◆ SUPPLIED MATERIAL:
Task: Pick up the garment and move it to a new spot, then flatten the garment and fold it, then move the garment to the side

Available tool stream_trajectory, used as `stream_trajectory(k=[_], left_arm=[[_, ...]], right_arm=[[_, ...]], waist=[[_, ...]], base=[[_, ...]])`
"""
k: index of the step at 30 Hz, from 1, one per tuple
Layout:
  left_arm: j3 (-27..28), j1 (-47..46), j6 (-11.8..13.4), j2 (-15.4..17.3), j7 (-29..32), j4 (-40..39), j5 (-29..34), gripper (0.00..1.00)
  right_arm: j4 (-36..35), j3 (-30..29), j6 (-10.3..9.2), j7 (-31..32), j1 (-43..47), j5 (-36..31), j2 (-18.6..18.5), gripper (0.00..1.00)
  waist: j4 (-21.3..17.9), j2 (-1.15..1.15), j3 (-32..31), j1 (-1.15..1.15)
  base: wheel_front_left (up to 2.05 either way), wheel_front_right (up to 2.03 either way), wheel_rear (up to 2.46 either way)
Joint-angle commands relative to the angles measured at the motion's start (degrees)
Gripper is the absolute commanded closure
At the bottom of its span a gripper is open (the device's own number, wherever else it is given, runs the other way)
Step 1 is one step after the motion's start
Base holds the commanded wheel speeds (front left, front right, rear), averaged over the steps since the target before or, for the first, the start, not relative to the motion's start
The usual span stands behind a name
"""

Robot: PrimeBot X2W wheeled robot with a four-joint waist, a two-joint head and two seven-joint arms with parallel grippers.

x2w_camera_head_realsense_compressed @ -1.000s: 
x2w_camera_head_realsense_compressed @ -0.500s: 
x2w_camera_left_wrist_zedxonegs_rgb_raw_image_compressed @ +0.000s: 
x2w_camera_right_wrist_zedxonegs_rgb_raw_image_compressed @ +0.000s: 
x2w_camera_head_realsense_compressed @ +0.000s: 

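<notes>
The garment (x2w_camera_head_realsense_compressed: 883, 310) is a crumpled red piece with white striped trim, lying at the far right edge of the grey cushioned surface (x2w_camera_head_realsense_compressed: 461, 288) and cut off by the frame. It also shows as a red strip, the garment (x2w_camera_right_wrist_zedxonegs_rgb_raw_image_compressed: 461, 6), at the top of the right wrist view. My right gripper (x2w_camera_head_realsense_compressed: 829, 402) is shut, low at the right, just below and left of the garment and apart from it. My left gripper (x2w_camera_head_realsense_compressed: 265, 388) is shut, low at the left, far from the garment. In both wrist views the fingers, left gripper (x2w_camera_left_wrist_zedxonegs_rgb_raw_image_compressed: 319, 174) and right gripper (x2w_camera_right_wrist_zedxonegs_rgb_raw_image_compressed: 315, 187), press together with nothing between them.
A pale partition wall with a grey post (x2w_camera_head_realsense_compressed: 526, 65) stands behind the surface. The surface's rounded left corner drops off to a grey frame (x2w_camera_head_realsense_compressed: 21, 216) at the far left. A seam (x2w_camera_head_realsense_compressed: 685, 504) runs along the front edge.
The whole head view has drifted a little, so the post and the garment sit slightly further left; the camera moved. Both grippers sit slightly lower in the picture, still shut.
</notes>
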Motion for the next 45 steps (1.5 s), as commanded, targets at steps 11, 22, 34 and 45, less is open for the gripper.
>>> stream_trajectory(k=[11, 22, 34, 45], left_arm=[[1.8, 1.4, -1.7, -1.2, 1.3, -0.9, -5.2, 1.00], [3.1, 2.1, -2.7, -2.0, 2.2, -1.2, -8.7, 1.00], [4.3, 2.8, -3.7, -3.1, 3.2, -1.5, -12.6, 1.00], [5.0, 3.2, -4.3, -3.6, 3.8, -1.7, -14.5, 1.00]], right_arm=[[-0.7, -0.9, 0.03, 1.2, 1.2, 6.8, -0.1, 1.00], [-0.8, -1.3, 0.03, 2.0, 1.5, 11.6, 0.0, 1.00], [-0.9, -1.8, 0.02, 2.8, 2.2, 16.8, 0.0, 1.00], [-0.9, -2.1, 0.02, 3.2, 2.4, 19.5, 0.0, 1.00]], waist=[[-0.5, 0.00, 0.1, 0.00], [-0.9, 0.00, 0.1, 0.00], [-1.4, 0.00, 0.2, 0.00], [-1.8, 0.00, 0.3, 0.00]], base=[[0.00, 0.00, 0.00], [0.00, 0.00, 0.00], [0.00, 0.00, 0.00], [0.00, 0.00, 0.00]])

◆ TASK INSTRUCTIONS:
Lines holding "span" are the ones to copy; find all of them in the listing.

◆ RESPONSE TO THE EXERCISE:
At the bottom of its span a gripper is open (the device's own number, wherever else it is given, runs the other way)
The usual span stands behind a name

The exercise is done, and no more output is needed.